━━━━━ Given records

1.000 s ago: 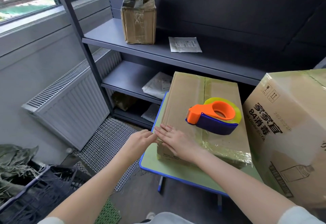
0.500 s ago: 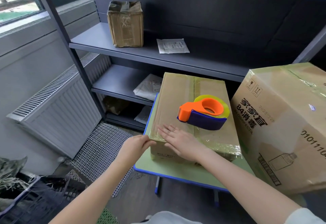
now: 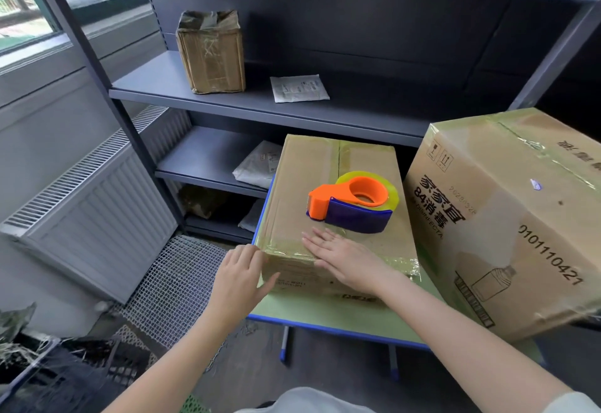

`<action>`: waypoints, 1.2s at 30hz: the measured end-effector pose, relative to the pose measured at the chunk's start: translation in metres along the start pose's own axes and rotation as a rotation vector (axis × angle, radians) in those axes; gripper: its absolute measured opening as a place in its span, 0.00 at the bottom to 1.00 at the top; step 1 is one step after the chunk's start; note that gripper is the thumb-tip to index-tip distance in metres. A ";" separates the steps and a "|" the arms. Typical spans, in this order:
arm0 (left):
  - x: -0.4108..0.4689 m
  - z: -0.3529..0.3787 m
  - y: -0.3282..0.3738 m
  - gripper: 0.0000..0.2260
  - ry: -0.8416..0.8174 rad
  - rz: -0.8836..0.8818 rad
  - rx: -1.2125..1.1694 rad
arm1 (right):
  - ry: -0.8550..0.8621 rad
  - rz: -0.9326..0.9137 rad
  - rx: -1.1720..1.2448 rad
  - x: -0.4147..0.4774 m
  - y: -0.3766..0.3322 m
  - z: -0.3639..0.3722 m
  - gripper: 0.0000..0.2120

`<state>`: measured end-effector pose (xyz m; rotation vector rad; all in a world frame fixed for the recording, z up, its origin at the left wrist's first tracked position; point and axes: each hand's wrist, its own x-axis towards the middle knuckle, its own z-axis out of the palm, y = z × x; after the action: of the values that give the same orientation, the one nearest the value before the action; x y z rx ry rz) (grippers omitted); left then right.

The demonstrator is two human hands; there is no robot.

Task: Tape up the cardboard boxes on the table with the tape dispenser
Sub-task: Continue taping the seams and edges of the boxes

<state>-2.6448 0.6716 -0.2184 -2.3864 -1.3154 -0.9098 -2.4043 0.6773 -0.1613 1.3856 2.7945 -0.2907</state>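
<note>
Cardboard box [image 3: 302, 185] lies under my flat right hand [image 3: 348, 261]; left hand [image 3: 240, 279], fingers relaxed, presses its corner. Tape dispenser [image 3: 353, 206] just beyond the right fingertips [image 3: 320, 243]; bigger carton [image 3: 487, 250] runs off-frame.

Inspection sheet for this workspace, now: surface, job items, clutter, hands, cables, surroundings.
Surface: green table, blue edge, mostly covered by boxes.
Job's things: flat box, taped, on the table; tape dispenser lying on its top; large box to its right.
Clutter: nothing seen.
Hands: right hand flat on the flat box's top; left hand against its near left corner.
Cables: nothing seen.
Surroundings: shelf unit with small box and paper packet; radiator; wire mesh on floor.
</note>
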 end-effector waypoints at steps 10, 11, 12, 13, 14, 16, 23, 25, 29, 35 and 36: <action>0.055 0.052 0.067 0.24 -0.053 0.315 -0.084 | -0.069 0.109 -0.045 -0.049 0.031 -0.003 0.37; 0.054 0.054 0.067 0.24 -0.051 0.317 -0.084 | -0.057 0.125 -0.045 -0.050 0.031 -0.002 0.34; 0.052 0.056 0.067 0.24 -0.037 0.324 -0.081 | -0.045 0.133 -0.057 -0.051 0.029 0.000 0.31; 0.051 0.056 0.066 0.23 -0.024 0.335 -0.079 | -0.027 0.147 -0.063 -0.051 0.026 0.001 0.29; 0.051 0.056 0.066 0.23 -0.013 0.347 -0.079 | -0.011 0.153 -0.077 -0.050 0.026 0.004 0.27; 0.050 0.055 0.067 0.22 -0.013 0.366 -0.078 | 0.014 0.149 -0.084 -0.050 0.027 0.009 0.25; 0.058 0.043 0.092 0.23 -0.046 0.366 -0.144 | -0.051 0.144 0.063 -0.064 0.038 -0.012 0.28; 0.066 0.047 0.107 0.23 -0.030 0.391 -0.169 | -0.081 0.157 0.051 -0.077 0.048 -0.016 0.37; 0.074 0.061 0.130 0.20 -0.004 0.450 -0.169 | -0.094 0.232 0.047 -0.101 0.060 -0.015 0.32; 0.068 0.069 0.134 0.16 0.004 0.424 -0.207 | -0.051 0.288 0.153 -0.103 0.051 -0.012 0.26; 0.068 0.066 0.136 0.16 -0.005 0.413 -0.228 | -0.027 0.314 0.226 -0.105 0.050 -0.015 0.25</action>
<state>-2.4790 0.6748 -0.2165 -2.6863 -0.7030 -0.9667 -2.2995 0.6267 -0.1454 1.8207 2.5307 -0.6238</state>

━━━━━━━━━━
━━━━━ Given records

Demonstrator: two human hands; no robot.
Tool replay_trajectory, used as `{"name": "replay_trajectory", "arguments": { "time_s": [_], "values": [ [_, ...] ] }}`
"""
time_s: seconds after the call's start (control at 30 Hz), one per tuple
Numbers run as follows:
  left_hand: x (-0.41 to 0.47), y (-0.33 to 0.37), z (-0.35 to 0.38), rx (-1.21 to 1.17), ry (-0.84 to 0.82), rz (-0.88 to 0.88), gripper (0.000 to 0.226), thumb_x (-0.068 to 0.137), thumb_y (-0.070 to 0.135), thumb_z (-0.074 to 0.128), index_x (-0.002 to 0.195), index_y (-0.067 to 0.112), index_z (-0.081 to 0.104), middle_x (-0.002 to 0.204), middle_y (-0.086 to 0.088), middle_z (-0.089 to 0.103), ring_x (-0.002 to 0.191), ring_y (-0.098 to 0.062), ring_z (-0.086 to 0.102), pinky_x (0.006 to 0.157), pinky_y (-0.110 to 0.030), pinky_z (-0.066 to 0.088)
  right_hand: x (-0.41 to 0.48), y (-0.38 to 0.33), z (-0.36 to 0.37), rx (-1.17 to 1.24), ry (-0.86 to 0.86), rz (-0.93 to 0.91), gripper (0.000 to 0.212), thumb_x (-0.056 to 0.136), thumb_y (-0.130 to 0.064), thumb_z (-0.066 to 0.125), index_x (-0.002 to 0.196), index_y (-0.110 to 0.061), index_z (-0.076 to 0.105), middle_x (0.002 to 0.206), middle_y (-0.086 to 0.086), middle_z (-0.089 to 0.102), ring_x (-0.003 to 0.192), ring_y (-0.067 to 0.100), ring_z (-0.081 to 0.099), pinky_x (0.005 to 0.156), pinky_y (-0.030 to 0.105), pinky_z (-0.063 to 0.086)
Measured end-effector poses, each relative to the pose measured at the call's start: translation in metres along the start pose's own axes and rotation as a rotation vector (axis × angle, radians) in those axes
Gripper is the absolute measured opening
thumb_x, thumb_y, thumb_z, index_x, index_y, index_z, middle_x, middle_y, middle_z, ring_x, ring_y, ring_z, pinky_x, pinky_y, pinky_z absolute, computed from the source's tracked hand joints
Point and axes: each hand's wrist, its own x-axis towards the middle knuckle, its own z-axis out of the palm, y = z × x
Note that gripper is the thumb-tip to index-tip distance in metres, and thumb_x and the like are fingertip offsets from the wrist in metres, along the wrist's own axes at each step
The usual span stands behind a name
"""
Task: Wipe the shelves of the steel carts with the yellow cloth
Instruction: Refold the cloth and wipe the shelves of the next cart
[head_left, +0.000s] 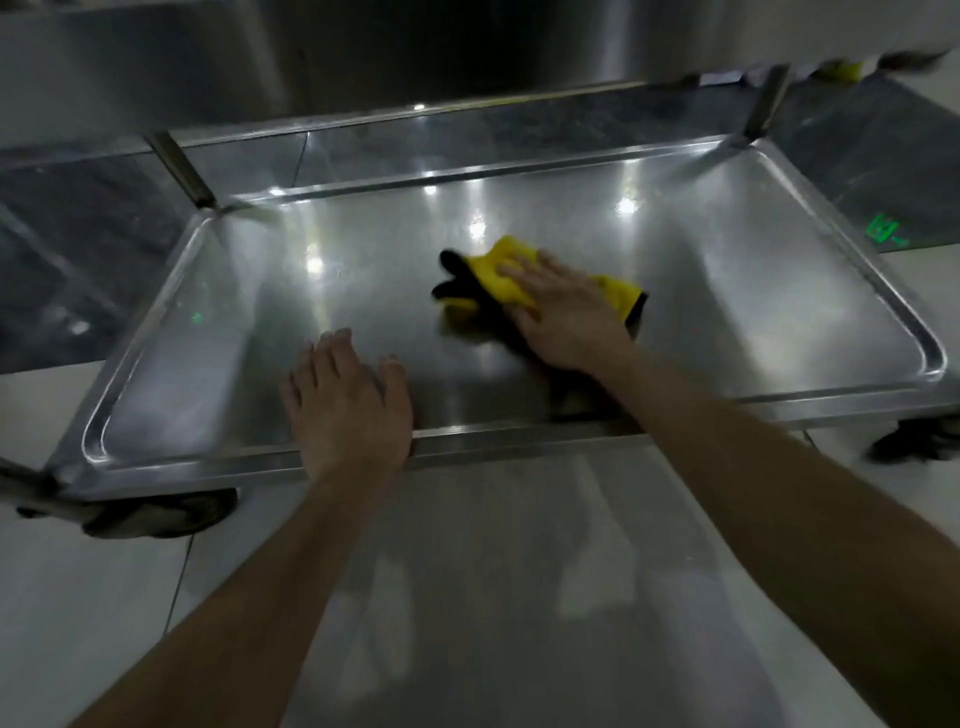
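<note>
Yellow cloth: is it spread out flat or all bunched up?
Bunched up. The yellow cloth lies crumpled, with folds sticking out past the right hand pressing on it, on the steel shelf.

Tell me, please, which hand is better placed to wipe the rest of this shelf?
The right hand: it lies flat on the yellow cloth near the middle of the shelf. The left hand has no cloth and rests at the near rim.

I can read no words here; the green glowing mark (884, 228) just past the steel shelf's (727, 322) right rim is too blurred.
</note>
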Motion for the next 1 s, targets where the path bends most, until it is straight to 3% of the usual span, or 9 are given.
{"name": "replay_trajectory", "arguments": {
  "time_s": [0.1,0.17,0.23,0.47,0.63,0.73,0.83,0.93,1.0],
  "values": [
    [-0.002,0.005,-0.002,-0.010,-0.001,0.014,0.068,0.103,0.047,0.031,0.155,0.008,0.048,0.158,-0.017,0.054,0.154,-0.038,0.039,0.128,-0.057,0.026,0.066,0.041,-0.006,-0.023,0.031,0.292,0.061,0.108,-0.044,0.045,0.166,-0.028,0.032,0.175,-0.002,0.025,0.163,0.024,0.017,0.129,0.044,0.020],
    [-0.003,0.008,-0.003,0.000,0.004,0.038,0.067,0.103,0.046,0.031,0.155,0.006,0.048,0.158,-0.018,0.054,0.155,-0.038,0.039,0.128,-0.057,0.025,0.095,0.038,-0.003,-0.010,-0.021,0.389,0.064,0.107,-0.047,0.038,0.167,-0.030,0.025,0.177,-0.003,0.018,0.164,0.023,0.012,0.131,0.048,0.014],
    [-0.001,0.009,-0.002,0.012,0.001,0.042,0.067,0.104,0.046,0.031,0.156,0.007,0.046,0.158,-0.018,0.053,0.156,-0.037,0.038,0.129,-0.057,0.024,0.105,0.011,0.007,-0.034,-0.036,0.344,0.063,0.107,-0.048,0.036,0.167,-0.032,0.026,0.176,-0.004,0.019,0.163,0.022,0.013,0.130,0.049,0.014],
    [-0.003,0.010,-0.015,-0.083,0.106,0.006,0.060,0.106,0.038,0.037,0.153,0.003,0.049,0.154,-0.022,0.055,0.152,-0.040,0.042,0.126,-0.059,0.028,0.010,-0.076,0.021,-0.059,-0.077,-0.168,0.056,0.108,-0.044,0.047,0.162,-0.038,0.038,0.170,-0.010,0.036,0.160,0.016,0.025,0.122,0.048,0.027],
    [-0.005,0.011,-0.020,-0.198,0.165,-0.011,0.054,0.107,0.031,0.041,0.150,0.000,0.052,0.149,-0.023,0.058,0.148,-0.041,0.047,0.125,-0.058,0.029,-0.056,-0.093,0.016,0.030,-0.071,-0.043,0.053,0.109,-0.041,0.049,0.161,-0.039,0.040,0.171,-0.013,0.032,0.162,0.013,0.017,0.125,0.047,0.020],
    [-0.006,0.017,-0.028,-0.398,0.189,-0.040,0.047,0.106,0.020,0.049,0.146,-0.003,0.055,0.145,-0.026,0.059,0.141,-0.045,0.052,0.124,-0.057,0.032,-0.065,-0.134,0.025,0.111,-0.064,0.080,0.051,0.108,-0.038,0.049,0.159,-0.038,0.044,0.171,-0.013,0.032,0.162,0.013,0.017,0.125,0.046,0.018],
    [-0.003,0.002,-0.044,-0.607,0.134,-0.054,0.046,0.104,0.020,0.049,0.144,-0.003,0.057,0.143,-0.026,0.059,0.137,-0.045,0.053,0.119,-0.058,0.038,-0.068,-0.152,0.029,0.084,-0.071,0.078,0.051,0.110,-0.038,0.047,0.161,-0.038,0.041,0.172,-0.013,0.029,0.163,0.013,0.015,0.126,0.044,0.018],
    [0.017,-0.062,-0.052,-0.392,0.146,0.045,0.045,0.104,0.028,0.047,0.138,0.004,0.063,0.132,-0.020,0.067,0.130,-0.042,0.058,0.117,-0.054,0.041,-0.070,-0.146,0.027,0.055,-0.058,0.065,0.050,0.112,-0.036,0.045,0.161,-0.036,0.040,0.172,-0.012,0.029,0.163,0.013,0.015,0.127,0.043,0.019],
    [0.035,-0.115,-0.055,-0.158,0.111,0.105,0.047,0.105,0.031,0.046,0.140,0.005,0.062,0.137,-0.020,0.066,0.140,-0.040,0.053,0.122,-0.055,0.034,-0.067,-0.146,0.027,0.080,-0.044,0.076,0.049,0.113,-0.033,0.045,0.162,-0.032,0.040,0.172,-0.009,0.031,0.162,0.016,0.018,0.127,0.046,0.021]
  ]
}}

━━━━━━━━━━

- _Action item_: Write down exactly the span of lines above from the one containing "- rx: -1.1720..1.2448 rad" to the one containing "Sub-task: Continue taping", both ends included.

- _The completed task_:
  - rx: -1.1720..1.2448 rad
  - x: -0.4147..0.4774 m
  - y: -0.3766..0.3322 m
  - z: -0.3639..0.3722 m
  - gripper: 0.0000..0.2120

`<state>`: measured end-effector pose (xyz m; rotation vector rad; all in a world frame fixed for the recording, z up, its origin at the left wrist's first tracked position; point and axes: each hand's wrist, its own x-axis towards the middle knuckle, its own z-axis out of the palm, y = z × x; after the action: of the values that give the same orientation, the one nearest the value before the action; x y z rx ry rz) (grippers omitted); left then right.

The demonstrator is two human hands; there is no robot.

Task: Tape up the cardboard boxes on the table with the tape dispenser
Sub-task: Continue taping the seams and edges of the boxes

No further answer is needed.